Friday, May 22, 2015


The Himalayas from Nagarkot
In March 2015, we traveled with our friends and students from the University of Rhode Island to take part in the Kingian Nonviolence and Conflict Reconciliation Orientation and Core Training in Nagarkot, Nepal.  

We were introduced to the nonviolence philosophy and education of Martin Luther King, Jr. with students, lawyers, educators, social workers, NGO staff, and military officers from Nepal and other countries in Southasia.

After the training, we joined the URI students on a cultural tour of Nepal and then spent time on our own, exploring Kathmandu and the countryside.

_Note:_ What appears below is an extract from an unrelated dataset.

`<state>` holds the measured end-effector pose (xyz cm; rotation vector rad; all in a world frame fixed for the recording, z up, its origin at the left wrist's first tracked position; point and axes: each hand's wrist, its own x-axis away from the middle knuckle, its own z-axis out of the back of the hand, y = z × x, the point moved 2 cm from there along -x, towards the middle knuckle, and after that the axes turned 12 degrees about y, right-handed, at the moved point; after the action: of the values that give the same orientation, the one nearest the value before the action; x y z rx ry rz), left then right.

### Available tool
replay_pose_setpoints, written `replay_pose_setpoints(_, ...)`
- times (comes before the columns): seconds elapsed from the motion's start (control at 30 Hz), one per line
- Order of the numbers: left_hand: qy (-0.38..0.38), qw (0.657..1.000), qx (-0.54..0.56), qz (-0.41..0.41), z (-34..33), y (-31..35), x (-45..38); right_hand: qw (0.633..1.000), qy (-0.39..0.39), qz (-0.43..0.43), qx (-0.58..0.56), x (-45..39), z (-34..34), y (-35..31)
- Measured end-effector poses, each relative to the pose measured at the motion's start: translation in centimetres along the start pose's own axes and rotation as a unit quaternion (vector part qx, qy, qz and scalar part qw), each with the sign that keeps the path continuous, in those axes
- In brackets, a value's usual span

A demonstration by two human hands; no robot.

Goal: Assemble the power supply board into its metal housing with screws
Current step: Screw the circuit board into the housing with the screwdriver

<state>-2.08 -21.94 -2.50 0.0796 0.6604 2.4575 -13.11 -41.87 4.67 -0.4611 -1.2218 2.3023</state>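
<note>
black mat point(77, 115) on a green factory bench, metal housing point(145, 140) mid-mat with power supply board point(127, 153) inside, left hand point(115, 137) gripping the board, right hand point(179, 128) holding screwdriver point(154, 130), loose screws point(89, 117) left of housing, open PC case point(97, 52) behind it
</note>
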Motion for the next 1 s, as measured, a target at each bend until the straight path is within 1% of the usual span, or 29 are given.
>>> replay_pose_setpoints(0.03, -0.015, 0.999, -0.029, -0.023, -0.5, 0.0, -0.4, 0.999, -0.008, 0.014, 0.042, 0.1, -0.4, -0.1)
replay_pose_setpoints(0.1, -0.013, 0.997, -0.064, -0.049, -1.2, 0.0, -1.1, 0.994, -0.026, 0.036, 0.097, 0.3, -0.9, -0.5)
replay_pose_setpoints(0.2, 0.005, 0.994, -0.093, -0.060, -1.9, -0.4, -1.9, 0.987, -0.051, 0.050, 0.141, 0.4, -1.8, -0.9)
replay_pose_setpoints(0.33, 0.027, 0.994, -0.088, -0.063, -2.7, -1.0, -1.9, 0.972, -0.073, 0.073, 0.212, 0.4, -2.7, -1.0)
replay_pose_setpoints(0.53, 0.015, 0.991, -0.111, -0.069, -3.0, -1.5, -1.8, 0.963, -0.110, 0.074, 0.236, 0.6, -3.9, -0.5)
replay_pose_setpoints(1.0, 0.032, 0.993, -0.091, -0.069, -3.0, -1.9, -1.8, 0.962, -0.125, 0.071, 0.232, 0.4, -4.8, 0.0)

As we learned, nothing in life is the same after Nepal. 
Boudhnath Stupa - Kathmandu
On the way to Bhaktapur
The Peacock Paper Factory - Bhaktapur
Namo Buddha - Edge of the Kathmandu Valley

Boys of the LRI School sing "Imagine" by John Lennon.
Chitwan -- On the Border with India
Guardians of the Road
Three weeks after we returned home, on Saturday April 25, Nepal was hit with a 7.8 earthquake.  The country has been devastated with loss of life, loss of entire villages, homes and workplaces destroyed, cultural and historical sites gone.
 Swayambhunath is now rubble.
Bhaktapur -- a medieval city is a pile of bricks

People we met now live in tents -- no jobs and no homes going into the monsoon season. 

On the way to Paulines Guesthouse -- all buildings destroyed
Paulines Guesthouse has collapsed.
I find myself caught between tragedy and sorrow, and the utter grace of our trip and its timing.   

It's my koan, a paradox for meditation.  Abandon logical reasoning, the Zen master might say to me.  What happens, then?